Migrationspolitik
Berüchtigtes Abschiebezentrum in Sümpfen Floridas schließt
Das berüchtigte Abschiebezentrum mit dem prägnanten Namen „Alligator Alcatraz“ in den Sümpfen Floridas schließt. Das gab der republikanische Gouverneur des US-Bundesstaats im Süden der Vereinigten Staaten, Ron DeSantis, bekannt. Es gebe dort keine Häftlinge mehr. Er verwies darauf, dass die Einrichtung in den Everglades von Anfang an als Notfalllösung gedacht gewesen sei. Vor kurzem hatten US-Medien berichtet, dass horrende Betriebskosten ein Grund für das Aus sein könnten.
„Alligator Alcatraz“ war zum Symbol der aggressiven Abschiebepolitik von US-Präsident Donald Trump geworden. Die US-Regierung hatte das Gefängnis extra in den Sümpfen platziert, damit kein Häftling - aus Angst vor den Alligatoren - die Flucht versucht.
Nachdem Präsident Trump die neue Haftanstalt im Sommer 2025 persönlich eröffnet hatte, waren innerhalb weniger Tage Zelte für Tausende Häftlinge sowie mobile Unterkünfte für Mitarbeiter auf einem wenig genutzten Flugplatz errichtet worden. Gegner des Projekts hatten unter anderem käfigartige Zellen für Häftlinge und mangelnde Hygiene kritisiert. Die Regierung hatte die Vorwürfe zurückgewiesen. Mehrere Gerichte beschäftigten sich mit der Einrichtung.

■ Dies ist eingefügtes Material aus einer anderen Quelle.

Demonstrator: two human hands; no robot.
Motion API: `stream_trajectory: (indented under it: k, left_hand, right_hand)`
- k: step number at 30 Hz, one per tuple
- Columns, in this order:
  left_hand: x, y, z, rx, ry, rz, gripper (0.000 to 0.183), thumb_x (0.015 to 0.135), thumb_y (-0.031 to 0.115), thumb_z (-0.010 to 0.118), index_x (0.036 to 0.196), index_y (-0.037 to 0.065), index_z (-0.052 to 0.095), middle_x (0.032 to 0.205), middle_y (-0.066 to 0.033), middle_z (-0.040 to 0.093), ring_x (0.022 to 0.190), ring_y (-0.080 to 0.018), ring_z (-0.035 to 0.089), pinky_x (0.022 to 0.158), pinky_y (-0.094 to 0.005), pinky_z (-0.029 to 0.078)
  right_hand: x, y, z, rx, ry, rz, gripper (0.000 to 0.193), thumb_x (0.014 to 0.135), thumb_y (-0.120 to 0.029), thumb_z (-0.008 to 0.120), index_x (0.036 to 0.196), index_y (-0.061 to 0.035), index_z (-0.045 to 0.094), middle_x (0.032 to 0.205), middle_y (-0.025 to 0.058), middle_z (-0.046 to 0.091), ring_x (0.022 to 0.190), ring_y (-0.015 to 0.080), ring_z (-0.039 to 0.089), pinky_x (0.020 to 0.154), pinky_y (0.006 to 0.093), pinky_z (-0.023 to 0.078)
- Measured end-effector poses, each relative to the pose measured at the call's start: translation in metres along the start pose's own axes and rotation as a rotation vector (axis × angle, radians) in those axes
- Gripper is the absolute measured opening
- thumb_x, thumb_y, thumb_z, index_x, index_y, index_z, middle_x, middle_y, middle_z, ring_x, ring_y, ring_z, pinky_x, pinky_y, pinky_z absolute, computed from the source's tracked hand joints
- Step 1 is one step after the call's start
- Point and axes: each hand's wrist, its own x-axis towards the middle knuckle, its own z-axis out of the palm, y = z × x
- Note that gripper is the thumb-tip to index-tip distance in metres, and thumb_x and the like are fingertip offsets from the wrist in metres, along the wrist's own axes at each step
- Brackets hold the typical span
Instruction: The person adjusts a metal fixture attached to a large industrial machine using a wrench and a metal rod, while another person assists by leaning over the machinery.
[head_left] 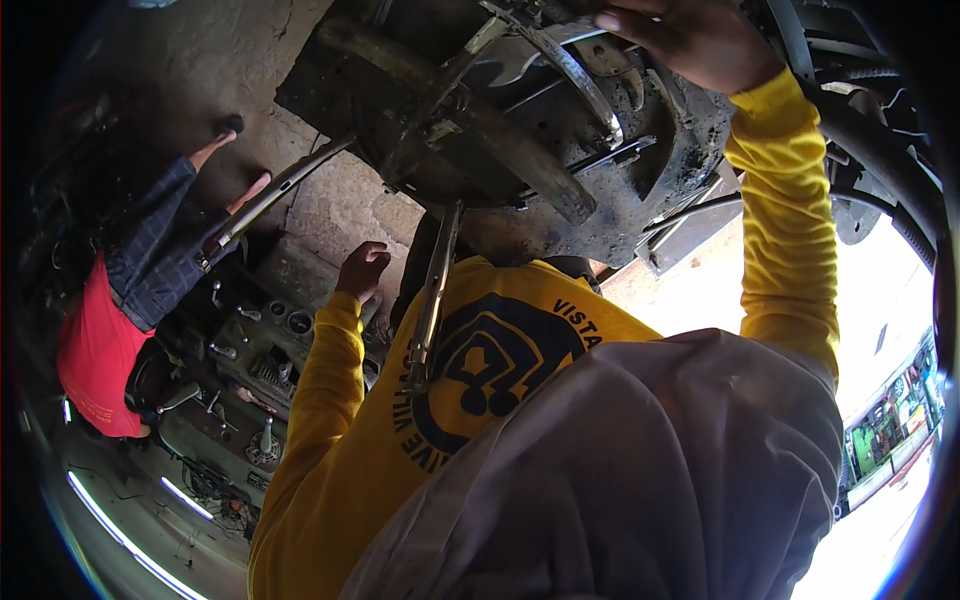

Die von der Regierung gewählte Bezeichnung „Alligator Alcatraz“ spielt auf das berüchtigte Hochsicherheitsgefängnis Alcatraz in der Bucht von San Francisco an. Von 1934 bis 1963 war es die am meisten gefürchtete Haftanstalt der USA. Die Felseninsel „The Rock“ galt als ausbruchsicherer Verbannungsort für die „Schlimmsten der Schlimmsten“.